Angiogenesis is a hallmark of cancer and VEGF is the most potent pro-angiogenic factor that stimulates angiogenesis in diseases such as cancer metastasis, age-related macular degeneration, diabetic retinopathies, psoriasis and rheumatoid arthritis. Hence, blocking VEGF is the best way to prevent angiogenesis. An anti-VEGF, Fc-fusion protein, VEGFR1(D1-D3)-Fc, was developed in-house, using recombinant DNA technology. VEGFR1(D1-D3)-Fc fusion gene was generated by PCR amplification, followed by fusion of genes encoding the first three extracellular domains of VEGFR1 and human IgG1-Fc region. The fusion gene was cloned in expression vector, pXC17.4, following which it was used to transfect mammalian cell line, CHOK1SV GS-KO. However, protein degradation was observed during production of indigenous VEGFR1(D1-D3)-Fc and measures were taken to inhibit proteolytic cleavage of the fusion trap. The Fc-fusion protein was characterized the in terms of molecular weight, secondary and tertiary structure, thermal stability, purity, isoelectric point and glycosylation profiling.

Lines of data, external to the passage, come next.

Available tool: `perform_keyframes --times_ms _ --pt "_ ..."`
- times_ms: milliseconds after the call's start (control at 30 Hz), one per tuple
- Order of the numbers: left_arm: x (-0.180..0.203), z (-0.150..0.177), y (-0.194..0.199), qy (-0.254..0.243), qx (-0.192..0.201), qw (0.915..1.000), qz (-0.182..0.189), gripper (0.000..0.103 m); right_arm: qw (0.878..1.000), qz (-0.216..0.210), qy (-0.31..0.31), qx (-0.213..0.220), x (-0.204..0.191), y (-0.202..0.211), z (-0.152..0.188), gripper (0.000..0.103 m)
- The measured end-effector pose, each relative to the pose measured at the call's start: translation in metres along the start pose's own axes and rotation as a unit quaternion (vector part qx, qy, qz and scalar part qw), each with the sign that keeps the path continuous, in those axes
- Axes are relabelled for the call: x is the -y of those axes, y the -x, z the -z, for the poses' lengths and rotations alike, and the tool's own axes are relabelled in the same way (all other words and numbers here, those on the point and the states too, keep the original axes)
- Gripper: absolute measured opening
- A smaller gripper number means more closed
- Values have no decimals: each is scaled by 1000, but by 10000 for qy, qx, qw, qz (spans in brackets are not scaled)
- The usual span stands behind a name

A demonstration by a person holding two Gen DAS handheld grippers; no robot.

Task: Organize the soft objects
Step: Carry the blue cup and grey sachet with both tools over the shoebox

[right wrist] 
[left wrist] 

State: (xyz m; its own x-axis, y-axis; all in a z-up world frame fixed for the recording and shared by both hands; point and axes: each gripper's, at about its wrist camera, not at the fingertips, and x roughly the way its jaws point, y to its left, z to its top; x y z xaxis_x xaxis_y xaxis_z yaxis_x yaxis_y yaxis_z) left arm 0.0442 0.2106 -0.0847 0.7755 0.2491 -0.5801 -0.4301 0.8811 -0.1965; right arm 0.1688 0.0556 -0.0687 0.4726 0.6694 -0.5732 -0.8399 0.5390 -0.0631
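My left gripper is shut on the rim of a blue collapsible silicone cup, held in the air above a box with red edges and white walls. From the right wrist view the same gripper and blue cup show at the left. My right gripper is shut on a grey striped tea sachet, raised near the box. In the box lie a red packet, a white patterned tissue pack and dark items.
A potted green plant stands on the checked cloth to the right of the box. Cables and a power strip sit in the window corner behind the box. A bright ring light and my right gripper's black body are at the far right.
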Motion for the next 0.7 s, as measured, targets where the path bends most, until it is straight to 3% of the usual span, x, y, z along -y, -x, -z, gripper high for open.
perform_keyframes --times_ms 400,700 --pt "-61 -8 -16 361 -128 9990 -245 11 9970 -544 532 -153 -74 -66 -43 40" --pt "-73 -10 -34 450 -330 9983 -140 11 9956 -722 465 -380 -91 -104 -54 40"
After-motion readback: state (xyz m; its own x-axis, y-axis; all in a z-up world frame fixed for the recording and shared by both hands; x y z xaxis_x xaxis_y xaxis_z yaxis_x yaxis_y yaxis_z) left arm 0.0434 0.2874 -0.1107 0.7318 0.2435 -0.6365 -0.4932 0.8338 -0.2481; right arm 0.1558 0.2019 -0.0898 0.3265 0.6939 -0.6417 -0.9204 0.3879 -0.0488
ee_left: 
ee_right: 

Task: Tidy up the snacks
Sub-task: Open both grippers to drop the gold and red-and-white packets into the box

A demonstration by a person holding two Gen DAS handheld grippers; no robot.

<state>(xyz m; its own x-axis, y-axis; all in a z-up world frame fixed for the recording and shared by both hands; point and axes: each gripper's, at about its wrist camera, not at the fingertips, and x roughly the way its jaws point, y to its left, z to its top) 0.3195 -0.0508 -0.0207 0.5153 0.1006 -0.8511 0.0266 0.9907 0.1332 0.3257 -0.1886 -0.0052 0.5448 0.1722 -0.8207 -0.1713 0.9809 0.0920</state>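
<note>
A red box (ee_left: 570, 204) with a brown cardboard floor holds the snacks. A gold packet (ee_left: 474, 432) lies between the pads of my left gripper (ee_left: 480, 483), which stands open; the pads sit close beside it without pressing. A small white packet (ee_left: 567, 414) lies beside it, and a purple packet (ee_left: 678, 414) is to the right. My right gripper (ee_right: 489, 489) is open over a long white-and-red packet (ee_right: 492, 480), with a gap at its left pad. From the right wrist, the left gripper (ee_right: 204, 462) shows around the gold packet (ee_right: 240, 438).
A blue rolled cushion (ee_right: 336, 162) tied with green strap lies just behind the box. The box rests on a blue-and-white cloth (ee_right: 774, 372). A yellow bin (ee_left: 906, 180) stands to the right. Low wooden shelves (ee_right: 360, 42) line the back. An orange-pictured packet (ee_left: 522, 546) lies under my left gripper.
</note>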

Strong binding affinity of the fusion traps for VEGF-A was demonstrated and the angiogenesis-inhibitory functions were confirmed, both in cell-based assays as well as a xenograft animal model. VEGFR1(D1-D3)-Fc was demonstrated to have potential in advancing in the pipeline of anti-cancer drug development. Since the VEGFR1(D1-D3)-Fc protein has high binding affinity for VEGF, it will remove circulating VEGF from the system, thus inhibiting the downstream signaling giving rise to cell survival and proliferation. Hence, this anti-VEGF molecule will act as a very effective anti-angiogenic agent, as has already been shown in in vitro and in vivo experiments.